> **The problem**
As you look over the data below, please find each line where the word "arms" appears, then copy it.

> **Given material**
- - - - -
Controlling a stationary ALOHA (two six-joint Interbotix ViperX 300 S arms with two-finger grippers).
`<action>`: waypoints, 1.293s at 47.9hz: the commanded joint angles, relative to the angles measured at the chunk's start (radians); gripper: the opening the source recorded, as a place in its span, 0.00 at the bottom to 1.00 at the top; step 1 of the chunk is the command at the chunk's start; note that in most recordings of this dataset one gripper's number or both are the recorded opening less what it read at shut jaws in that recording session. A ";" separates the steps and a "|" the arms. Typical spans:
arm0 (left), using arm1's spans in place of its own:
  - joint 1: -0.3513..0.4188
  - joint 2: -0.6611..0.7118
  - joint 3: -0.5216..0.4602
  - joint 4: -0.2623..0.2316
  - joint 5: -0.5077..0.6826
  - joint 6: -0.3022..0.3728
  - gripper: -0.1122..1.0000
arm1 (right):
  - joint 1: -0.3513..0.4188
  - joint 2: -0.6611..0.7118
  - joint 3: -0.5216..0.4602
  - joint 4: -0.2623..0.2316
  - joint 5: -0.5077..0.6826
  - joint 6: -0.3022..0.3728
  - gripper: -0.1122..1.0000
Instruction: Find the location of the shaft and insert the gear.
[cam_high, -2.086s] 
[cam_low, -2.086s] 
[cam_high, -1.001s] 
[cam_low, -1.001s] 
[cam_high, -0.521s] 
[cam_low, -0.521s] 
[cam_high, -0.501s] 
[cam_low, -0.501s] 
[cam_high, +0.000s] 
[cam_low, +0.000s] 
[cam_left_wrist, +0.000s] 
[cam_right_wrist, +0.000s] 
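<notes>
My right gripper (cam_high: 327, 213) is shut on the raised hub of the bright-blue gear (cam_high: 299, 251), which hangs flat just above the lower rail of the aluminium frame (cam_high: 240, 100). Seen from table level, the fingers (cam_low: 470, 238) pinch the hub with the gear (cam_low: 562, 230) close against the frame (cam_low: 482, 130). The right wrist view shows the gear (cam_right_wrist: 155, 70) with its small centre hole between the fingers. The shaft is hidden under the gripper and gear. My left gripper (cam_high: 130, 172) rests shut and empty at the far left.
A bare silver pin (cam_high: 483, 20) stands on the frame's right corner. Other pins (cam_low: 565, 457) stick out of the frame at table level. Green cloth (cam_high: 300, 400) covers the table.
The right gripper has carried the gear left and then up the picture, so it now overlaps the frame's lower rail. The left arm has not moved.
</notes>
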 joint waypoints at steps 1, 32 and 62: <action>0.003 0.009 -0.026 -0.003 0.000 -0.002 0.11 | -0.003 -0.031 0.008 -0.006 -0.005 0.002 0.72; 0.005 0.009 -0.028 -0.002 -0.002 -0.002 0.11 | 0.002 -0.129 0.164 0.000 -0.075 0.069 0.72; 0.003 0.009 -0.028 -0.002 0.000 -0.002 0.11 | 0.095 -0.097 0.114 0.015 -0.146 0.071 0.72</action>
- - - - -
> **Task output**
Controlling a stationary ALOHA (two six-joint Interbotix ViperX 300 S arms with two-finger grippers).
`<action>`: waypoints, 1.293s at 47.9hz: the commanded joint angles, relative to the angles measured at the chunk's start (radians); gripper: the opening the source recorded, as a place in its span, 0.00 at the bottom to 1.00 at the top; step 1 of the chunk is the command at the chunk's start; note that in most recordings of this dataset one gripper's number or both are the recorded opening less what it read at shut jaws in that recording session. A ";" separates the steps and a "|" the arms. Typical spans:

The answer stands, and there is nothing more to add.